Determine how many lines below hold the string "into". Reply with the number alone.

--- EXERCISE MATERIAL ---

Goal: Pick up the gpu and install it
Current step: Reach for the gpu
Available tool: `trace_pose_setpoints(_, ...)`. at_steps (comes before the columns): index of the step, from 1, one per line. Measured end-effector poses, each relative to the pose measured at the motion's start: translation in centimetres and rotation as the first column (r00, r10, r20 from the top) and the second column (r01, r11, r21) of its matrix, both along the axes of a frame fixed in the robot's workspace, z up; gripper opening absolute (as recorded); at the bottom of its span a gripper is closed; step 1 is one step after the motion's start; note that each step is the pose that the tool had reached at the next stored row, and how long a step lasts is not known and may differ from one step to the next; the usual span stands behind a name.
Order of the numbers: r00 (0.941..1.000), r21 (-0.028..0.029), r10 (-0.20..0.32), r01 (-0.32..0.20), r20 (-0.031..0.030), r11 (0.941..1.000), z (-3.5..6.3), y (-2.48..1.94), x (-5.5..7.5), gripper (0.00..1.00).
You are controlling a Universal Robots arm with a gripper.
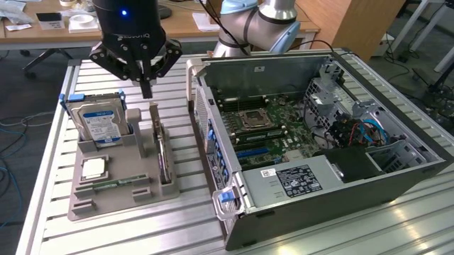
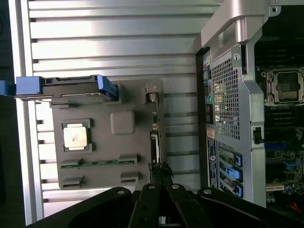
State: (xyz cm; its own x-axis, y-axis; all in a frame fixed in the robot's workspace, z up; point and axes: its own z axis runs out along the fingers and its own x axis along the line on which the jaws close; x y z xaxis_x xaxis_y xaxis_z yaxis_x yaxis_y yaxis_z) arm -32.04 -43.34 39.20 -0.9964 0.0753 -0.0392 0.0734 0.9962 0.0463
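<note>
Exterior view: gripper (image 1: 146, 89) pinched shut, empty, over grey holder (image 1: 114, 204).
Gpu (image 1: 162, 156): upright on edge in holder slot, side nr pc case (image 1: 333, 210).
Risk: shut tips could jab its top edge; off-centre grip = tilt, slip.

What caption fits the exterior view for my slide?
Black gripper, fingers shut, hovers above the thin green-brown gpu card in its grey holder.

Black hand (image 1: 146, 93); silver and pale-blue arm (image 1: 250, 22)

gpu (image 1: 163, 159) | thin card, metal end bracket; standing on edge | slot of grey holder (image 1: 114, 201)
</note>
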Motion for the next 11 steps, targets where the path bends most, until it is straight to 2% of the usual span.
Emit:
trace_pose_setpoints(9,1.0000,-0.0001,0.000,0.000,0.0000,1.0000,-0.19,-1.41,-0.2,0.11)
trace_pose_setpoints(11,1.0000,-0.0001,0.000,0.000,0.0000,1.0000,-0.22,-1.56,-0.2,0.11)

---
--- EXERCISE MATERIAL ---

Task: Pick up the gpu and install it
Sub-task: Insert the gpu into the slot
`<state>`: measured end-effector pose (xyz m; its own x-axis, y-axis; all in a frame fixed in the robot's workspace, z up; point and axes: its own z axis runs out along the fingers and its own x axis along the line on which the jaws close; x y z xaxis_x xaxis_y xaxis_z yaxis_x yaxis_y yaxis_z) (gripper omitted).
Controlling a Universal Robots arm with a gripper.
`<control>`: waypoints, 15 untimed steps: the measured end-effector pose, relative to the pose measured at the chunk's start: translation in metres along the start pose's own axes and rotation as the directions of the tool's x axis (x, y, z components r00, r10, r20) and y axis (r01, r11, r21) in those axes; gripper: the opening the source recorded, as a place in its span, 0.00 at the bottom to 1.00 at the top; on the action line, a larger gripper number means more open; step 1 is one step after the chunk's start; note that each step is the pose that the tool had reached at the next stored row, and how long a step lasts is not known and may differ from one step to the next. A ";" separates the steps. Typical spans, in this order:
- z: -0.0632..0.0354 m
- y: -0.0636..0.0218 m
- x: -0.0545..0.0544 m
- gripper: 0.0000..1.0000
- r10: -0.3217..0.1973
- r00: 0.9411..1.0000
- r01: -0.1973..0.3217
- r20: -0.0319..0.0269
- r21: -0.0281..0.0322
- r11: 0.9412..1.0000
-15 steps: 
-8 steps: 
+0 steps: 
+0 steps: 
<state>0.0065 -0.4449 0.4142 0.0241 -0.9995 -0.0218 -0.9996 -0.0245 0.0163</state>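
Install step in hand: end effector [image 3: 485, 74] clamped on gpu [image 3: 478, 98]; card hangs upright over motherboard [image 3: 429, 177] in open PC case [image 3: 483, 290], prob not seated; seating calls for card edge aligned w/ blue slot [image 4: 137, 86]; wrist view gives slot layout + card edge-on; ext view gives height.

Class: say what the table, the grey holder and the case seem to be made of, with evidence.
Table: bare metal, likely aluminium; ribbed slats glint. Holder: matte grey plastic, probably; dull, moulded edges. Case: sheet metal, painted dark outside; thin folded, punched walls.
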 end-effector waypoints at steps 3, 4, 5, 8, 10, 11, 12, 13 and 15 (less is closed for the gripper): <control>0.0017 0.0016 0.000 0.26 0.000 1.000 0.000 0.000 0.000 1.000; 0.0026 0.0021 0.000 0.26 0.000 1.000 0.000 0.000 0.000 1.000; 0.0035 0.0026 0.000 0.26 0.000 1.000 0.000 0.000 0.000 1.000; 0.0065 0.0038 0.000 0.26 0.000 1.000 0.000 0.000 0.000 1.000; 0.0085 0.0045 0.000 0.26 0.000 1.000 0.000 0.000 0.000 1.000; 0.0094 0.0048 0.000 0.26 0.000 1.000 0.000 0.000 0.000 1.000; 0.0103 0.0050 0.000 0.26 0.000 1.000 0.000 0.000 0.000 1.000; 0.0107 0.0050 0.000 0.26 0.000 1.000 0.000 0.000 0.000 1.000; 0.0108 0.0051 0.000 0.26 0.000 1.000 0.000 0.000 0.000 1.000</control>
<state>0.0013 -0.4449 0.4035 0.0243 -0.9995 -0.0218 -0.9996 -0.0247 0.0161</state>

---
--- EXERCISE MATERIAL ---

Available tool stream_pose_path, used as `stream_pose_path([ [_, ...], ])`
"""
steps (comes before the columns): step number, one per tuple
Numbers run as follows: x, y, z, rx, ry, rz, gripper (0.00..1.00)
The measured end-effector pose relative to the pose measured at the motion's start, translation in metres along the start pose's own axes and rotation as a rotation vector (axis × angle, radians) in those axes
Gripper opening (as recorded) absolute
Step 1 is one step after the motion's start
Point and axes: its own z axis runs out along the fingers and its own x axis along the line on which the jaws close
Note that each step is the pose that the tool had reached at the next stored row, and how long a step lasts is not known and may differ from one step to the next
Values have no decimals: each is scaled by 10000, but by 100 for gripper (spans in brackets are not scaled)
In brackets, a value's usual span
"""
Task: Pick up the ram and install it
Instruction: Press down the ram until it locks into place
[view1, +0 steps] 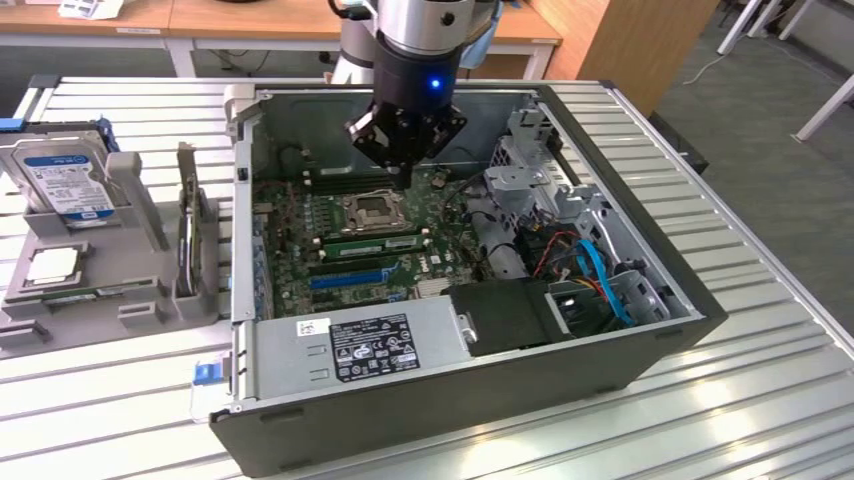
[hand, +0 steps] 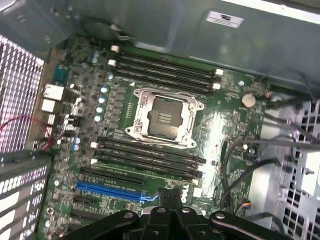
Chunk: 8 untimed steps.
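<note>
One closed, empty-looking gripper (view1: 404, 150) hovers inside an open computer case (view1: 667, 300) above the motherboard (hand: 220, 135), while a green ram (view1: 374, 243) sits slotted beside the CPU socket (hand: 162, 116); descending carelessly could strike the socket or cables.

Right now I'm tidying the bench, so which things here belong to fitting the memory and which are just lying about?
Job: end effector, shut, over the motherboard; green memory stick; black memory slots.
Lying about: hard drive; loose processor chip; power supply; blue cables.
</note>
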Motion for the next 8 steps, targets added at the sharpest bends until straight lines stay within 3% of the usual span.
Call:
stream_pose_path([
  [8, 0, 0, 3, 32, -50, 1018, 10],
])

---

** SOLUTION FOR THIS TASK **
2